YOUR ASSIGNMENT - Please repeat the lines below, exactly and only, from the one that holds "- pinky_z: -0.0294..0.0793" through the one that holds "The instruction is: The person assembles".

□ □ □ □ □

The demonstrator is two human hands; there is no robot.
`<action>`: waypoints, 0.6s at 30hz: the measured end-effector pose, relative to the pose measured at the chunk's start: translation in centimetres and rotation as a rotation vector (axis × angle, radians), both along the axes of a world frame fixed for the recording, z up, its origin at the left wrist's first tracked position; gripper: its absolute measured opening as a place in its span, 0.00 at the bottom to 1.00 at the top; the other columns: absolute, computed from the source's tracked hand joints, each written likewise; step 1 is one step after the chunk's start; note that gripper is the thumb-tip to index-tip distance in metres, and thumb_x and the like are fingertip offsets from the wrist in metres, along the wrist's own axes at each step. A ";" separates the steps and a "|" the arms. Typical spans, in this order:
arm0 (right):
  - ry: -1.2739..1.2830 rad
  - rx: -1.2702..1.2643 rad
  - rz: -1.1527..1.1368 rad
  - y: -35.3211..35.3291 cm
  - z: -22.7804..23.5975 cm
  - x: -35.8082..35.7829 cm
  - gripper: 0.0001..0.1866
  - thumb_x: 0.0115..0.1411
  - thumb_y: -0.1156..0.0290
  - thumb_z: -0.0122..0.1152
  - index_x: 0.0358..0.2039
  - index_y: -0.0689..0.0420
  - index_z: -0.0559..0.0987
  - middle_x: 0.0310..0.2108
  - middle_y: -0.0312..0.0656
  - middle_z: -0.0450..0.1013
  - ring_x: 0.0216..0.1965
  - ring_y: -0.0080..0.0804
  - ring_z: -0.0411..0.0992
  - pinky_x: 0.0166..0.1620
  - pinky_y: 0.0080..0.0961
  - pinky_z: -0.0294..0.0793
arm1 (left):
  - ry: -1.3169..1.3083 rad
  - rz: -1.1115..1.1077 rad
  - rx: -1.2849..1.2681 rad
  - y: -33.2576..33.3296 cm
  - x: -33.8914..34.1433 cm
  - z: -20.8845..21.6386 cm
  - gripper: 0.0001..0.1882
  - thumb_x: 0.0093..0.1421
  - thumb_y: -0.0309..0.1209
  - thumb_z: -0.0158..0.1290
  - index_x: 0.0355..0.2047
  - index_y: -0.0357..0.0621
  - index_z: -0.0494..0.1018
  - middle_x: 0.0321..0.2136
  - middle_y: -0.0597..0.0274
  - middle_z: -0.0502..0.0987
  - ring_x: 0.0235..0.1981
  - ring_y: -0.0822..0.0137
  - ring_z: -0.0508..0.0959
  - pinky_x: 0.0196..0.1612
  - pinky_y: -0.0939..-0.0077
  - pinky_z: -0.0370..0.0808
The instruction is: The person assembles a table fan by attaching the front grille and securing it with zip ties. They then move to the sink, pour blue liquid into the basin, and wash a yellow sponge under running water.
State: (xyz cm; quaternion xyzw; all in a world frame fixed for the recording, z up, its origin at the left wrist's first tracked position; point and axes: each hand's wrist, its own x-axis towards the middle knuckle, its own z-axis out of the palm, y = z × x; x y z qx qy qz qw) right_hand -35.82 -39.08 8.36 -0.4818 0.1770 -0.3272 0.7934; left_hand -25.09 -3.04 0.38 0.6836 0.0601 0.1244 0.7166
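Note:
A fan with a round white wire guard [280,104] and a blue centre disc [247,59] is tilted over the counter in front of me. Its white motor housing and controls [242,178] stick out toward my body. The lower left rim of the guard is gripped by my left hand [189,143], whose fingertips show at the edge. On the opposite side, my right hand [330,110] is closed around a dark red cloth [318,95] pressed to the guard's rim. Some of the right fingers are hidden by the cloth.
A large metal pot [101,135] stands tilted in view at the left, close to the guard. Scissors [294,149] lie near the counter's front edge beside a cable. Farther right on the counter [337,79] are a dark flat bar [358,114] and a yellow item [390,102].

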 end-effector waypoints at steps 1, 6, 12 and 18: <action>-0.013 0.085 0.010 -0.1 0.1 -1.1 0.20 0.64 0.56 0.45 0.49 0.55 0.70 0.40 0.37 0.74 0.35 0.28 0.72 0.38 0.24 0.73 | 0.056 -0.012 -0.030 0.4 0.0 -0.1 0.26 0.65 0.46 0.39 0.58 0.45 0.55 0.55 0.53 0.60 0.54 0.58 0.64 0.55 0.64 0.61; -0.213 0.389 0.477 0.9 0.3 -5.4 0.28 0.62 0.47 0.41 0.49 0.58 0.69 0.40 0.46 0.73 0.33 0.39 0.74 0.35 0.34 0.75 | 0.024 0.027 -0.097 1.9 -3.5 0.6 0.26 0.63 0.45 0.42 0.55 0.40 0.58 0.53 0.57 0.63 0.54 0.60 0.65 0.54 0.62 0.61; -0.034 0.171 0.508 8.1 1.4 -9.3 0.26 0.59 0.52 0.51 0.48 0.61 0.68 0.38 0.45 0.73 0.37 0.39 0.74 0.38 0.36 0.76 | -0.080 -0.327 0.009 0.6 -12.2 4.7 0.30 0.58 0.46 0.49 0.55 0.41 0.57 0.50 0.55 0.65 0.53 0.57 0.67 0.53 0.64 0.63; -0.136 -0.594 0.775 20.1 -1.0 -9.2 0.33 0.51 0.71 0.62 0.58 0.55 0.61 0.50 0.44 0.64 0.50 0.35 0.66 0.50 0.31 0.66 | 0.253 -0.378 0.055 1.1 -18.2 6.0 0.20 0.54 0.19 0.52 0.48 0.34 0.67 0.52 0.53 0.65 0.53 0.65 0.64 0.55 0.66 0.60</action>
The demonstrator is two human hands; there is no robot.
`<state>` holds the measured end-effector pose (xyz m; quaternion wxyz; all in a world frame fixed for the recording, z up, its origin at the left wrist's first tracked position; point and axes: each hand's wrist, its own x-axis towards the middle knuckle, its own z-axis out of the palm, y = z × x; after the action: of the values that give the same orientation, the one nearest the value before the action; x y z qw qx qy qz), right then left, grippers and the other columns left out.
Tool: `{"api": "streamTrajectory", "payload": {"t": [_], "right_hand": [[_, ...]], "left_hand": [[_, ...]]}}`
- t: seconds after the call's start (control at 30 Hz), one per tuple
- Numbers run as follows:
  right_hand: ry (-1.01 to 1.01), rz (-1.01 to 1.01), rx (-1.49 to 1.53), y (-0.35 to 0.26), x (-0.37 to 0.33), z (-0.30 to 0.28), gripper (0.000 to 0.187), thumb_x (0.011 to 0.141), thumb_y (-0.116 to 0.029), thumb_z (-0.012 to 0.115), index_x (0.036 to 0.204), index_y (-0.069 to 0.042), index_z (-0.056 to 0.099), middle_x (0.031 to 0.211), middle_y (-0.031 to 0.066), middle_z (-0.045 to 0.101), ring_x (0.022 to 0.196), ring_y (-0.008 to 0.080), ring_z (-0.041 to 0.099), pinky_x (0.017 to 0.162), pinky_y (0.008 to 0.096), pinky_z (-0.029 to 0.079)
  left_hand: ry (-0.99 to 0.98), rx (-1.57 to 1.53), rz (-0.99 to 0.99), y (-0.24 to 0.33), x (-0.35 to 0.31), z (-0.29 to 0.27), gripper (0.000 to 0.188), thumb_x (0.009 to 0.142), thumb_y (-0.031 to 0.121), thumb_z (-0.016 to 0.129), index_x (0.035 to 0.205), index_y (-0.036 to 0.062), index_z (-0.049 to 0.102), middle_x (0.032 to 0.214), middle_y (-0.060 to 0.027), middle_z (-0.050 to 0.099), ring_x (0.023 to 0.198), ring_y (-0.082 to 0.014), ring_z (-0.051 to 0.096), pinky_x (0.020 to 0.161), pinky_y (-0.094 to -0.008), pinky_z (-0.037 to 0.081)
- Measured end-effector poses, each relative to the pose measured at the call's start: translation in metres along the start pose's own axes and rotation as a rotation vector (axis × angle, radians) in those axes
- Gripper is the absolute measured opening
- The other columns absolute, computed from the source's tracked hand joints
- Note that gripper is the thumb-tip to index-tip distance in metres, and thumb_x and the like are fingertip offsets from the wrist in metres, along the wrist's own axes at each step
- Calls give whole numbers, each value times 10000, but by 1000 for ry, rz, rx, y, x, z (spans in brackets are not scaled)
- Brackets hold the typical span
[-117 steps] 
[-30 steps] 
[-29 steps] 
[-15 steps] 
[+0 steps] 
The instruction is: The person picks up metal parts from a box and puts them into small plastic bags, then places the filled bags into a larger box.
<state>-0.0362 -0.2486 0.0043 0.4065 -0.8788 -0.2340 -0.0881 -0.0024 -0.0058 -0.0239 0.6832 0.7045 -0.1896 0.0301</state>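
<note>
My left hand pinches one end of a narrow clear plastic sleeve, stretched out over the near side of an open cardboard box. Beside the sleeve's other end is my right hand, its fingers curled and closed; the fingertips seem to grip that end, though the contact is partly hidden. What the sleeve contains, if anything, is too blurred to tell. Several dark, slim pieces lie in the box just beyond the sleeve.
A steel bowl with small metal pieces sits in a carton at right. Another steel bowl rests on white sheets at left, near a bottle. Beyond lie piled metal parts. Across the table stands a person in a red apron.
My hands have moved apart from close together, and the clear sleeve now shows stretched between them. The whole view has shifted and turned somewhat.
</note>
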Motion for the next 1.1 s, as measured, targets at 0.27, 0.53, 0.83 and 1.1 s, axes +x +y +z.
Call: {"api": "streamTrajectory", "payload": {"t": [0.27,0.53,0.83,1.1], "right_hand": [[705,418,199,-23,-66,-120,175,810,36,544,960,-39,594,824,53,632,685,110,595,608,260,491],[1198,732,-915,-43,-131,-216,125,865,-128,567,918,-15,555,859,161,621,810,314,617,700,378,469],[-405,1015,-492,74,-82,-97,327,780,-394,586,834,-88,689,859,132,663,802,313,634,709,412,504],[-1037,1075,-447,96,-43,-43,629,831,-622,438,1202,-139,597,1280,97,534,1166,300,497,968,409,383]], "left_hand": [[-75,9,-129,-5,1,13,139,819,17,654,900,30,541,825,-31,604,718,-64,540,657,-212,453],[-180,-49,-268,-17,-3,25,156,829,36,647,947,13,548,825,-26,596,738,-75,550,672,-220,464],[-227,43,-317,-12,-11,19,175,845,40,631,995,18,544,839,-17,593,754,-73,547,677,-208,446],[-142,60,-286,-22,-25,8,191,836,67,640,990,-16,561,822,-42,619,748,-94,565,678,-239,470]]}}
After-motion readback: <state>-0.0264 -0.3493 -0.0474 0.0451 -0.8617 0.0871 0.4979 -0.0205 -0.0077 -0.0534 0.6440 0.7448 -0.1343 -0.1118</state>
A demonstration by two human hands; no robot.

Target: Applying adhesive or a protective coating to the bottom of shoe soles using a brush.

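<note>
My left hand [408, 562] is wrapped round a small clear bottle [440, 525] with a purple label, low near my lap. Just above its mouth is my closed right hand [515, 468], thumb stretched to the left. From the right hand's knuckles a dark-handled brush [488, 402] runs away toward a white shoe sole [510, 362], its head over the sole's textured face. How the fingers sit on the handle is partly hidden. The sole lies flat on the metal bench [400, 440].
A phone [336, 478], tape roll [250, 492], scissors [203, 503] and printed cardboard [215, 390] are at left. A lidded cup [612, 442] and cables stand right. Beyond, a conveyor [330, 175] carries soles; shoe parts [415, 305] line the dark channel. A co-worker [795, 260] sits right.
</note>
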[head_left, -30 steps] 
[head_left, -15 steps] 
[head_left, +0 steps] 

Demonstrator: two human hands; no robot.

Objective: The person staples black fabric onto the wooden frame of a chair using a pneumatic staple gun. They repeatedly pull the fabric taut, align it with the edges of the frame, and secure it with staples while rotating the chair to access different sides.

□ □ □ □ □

SOLUTION TO THIS EXERCISE -
  - pinky_z: -0.0294..0.0793
arm1 (left):
  - ry: -1.3169..1.3083 rad
  - rz: -1.1115..1.1077 rad
  - rx: -1.2849..1.2681 rad
  - y: -33.2576..33.3296 cm
  - x: -33.8914..34.1433 cm
  - z: -20.8845..21.6386 cm
  - gripper: 0.0001..0.1882
  - thumb_x: 0.0093..0.1421
  - thumb_y: -0.0309..0.1209
  - thumb_z: -0.0158..0.1290
  - index_x: 0.0355..0.2047
  - index_y: -0.0357..0.0621
  - index_z: -0.0494..0.1018
  - middle_x: 0.0321..0.2136
  - middle_y: -0.0597..0.0274
  - middle_z: -0.0502..0.0987
  - ring_x: 0.0235..0.1981
  - ring_y: -0.0822..0.0137
  - ring_z: -0.0508..0.0959
  - pinky_x: 0.0196..0.1612
  - pinky_y: -0.0939..-0.0077
  - pinky_z: -0.0370..0.0808
The instruction is: The person assembles a table fan by attaching the front grille and securing it with zip ties. They then move to the sink, pour blue liquid into the basin, and wash a yellow sponge under running water.

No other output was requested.